With acrimonious partisan rhetoric at a fever pitch, one might wonder if there is anything both sides of the aisle can agree on. It turns out there is: protecting animals. The Preventing Animal Cruelty and Torture Act, a bipartisan bill that makes it a felony to torture and kill animals for fetish videos, passed both houses unanimously before being signed into law by President Donald Trump.
The New York Times called PACT’s passage “a rare display of political unity,” but what’s not rare is the growing realization by people in red, blue and purple states that animals are thinking, feeling individuals who deserve respect and protection. It’s a sea change that is being felt all over the world. PACT is the latest in a series of groundbreaking laws protecting animals, including New York City’s ban on foie gras, California’s ban on selling fur, Florida’s ban on dog racing, Canada’s ban on whale and dolphin captivity, Norway’s ban on fur farming and the United Arab Emirate’s ban on abandoning animals. These laws didn’t pass in a vacuum. They are a sign of people’s changing attitudes toward animals.
People aren’t just asking if the tanks at SeaWorld are too small they’re recognizing that it’s wrong to confine and display intelligent, social, sensitive orcas at all. Companies are seeing the writing on the wall and they’re responding by changing their business models.
Airbnb, TripAdvisor and other travel companies have stopped promoting SeaWorld and other venues that imprison animals for “entertainment.” One of the biggest of the big-box stores, Walmart, has stopped selling live fish. Longtime PETA targets Chanel, Coach, Gucci, Michael Kors, Prada and Versace have all gone fur-free. Restaurant chains are rolling out more vegan options every day, including Panera Bread, Uno Pizzeria & Grill, Subway (which began testing a new Beyond meatball sub), Del Taco and Dunkin’ Donuts (full disclosure: I had one of their delicious vegan sausage sandwiches for breakfast before writing this). And institutions ranging from the Environmental Protection Agency and the National Institutes of Health to cereal giant Kellogg’s are embracing superior, nonanimal testing methods.

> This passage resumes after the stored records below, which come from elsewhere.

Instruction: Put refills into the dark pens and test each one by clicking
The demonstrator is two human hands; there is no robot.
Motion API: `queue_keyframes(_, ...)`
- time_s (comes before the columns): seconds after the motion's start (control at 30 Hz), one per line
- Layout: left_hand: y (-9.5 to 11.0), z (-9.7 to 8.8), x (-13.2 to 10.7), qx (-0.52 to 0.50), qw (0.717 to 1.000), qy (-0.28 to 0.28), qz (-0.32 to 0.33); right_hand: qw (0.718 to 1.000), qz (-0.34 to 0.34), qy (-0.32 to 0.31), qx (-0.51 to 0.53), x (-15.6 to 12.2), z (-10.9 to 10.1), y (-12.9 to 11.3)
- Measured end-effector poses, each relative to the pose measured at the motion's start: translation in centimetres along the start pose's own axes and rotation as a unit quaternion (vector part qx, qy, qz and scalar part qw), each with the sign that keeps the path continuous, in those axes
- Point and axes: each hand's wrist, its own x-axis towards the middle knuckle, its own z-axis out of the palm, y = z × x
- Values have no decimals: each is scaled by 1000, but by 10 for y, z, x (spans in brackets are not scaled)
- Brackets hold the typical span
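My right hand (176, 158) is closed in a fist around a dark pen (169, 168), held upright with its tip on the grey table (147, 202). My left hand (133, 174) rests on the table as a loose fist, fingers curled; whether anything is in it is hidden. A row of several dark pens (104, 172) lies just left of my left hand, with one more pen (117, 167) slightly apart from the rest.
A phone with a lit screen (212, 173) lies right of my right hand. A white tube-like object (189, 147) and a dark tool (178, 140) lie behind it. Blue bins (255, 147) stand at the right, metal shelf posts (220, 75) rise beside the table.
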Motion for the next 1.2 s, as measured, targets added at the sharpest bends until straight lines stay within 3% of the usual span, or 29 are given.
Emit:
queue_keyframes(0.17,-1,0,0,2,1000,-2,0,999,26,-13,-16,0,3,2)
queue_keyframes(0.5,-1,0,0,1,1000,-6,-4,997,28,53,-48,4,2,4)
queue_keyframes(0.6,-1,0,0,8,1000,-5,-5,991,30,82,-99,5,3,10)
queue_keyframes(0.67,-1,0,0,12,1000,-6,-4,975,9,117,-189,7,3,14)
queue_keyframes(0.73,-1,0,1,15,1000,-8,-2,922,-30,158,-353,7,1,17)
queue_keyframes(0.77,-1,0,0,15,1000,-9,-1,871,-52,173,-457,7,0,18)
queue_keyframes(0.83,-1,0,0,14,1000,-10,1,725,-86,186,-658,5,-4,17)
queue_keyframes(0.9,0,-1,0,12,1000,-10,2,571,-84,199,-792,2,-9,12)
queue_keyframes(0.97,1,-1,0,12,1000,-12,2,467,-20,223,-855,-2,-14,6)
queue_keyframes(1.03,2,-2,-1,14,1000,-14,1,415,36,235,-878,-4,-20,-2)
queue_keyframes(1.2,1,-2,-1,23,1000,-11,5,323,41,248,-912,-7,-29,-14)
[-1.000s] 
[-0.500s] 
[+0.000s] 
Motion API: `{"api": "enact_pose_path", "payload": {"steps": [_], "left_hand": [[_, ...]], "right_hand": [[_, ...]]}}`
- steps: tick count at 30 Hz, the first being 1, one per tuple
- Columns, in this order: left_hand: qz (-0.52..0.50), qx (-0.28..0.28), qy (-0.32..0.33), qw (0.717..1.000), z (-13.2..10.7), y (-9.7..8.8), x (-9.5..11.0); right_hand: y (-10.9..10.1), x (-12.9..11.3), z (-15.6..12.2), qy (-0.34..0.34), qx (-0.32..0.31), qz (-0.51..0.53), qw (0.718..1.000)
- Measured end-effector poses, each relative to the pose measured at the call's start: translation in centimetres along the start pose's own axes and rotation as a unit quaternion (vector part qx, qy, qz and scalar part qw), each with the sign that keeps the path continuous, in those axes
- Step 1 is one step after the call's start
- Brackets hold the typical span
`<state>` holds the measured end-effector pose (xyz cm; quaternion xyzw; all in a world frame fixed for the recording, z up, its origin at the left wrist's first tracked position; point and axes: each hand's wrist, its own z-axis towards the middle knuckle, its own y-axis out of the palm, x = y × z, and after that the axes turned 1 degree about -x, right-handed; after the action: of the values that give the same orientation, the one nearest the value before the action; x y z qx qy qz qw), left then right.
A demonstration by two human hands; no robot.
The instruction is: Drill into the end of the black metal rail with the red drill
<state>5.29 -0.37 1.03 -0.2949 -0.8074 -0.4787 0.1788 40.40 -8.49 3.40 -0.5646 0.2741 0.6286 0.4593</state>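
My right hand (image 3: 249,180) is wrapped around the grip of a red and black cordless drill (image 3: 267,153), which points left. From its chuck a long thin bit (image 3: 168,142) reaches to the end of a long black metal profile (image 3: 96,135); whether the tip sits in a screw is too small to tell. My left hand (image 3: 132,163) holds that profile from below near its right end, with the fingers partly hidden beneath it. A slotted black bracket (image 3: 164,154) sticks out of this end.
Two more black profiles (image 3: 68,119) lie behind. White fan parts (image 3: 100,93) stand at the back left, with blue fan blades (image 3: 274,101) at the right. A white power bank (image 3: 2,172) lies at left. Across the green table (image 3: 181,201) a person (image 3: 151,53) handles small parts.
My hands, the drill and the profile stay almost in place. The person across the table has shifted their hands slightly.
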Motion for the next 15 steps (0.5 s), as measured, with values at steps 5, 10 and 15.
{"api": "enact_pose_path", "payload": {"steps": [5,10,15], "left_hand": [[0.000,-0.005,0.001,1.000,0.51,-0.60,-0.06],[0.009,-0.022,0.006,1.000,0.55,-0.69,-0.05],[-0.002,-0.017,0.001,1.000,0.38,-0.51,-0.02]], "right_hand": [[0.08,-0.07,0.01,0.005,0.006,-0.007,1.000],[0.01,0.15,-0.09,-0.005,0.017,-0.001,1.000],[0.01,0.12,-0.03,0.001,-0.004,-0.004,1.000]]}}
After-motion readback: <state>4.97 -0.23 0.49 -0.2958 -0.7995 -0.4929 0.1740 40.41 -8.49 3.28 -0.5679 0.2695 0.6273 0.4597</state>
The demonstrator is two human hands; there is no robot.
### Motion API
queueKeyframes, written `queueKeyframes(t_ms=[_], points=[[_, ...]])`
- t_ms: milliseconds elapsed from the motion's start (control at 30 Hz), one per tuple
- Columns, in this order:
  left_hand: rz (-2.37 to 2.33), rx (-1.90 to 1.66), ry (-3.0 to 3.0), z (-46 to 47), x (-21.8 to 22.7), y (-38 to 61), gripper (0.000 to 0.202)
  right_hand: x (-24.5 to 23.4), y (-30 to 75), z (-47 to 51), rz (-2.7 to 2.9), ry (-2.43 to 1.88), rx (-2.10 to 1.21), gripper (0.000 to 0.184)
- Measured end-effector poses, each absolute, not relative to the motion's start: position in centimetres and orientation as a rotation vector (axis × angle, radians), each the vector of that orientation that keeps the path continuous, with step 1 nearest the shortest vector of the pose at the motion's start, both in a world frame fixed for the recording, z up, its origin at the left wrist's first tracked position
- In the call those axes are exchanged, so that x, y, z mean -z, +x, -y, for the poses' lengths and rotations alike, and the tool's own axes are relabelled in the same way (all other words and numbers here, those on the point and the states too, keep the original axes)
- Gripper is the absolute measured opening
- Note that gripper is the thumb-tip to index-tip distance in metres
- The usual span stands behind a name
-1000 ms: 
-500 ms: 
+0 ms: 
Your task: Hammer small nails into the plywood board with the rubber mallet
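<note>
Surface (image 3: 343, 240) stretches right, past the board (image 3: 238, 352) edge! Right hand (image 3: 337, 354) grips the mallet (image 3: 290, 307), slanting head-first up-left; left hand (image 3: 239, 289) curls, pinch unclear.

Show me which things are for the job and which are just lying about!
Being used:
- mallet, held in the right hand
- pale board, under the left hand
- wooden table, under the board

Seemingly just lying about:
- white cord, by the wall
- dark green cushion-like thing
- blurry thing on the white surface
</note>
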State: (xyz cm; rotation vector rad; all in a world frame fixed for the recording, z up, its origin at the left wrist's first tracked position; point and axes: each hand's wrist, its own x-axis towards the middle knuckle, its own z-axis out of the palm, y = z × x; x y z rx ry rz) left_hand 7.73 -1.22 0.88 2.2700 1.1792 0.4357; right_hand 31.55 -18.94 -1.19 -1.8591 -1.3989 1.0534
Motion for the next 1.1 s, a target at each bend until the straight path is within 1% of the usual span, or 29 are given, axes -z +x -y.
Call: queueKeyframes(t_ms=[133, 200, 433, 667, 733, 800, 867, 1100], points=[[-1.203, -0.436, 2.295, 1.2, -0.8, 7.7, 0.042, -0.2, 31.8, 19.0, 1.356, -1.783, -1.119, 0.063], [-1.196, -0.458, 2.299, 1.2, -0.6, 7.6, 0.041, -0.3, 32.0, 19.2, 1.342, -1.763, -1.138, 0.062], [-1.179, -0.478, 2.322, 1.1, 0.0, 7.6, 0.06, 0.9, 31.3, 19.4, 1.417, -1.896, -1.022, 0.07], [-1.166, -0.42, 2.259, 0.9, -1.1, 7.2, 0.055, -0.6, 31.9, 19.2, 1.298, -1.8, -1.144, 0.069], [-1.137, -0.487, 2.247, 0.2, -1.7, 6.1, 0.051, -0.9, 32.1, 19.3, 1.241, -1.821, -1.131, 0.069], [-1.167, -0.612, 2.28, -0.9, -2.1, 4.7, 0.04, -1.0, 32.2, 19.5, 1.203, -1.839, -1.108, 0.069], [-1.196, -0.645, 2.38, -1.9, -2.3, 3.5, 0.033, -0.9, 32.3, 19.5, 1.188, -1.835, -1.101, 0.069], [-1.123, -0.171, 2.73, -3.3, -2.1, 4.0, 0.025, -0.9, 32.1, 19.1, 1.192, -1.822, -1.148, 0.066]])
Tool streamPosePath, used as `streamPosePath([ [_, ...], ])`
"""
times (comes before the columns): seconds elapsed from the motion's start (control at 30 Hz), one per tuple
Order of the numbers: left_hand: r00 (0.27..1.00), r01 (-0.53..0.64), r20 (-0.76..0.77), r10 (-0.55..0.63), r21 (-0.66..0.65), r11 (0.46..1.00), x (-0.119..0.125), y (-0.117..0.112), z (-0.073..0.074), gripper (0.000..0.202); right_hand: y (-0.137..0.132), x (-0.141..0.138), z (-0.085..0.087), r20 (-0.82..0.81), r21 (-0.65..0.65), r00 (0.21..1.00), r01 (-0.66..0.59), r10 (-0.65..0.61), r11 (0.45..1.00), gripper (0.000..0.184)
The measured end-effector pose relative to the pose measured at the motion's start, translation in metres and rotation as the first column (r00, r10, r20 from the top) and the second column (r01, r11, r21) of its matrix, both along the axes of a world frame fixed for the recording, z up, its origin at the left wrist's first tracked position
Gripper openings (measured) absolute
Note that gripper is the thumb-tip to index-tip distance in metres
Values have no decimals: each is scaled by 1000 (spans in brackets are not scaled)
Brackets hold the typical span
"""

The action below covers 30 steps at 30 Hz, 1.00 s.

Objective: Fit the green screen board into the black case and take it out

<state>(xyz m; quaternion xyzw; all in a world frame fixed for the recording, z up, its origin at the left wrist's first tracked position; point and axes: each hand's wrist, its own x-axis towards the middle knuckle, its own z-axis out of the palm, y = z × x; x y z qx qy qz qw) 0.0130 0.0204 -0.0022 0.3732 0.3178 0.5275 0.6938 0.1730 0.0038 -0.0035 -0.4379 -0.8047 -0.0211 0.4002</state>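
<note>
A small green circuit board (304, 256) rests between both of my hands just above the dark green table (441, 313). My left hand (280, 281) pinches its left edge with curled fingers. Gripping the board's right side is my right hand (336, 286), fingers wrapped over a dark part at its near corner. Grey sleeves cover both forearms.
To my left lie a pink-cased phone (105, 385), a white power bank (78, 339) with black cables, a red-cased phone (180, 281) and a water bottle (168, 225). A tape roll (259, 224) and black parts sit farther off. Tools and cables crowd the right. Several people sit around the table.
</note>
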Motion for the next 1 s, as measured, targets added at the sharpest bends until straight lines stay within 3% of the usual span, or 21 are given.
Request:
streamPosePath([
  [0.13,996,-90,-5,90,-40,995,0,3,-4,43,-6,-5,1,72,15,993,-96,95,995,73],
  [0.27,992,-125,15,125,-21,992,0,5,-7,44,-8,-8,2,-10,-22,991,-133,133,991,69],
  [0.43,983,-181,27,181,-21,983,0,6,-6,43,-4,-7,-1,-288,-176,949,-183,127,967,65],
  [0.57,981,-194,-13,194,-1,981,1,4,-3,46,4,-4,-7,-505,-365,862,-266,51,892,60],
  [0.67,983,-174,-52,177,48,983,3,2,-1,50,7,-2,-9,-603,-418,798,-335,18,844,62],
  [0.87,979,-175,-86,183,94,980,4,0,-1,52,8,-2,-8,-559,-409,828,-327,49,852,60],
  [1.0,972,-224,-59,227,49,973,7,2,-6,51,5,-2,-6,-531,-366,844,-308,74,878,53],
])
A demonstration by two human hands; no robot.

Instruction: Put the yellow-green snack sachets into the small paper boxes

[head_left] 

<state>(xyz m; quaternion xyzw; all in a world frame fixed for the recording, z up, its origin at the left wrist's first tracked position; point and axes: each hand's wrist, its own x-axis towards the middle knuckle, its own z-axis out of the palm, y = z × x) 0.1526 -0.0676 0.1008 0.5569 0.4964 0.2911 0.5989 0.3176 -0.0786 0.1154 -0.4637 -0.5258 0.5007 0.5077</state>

As PETA’s mission statement reads, “Animals are not ours to experiment on, eat, wear, use for entertainment, or abuse in any other way,” which means that those “others” who happen not to have been born human have the right to live out their own lives and pursue their own interests and don’t exist simply for humans to do with as we please, even robbing them of their very lives just for a sandwich or a pair of shoes.
In our new book, “Animalkind,” Gene Stone and I discuss aspects of animals’ rich emotional lives from crow funerals and mouse love songs to sentinel geese and war-hero pigeons and point out how similar humans and other animals are in all the ways that matter. We quote Dr. Thom van Dooren, an Australian anthropologist who argues that “human exceptionalism” the belief that humans are superior to all other beings has harmed our understanding of other animals. I believe it has also harmed our understanding of ourselves and our place in the world. Animals aren’t like us they are us. Discriminating against animals simply because they are covered with fur, feathers or scales is as offensive as any other form of discrimination and just as unjustified.
If we shrug off speciesism, we show ourselves to be not superior to other animals but, rather, inferior to them, such as the kind, sensitive rat I mention in my book who opted to starve rather than subject another rat to an electrical shock, or the goose who tried to comfort his dying mate in her final moments.
To reject discrimination, exploitation and violence based merely on species, we must take a hard look at our personal choices and change those that harm animals. We can go vegan to combat climate change or to clean out our clogged arteries, or we can do it because it is simply wrong to exploit, hurt and kill other living beings on a whim. Whether the victim is tortured for a sexual fetish or for a birthday celebration at a fancy restaurant, what matters is the suffering that went into that online video or that surf-and-turf special and the recognition that we can and must do something to stop it.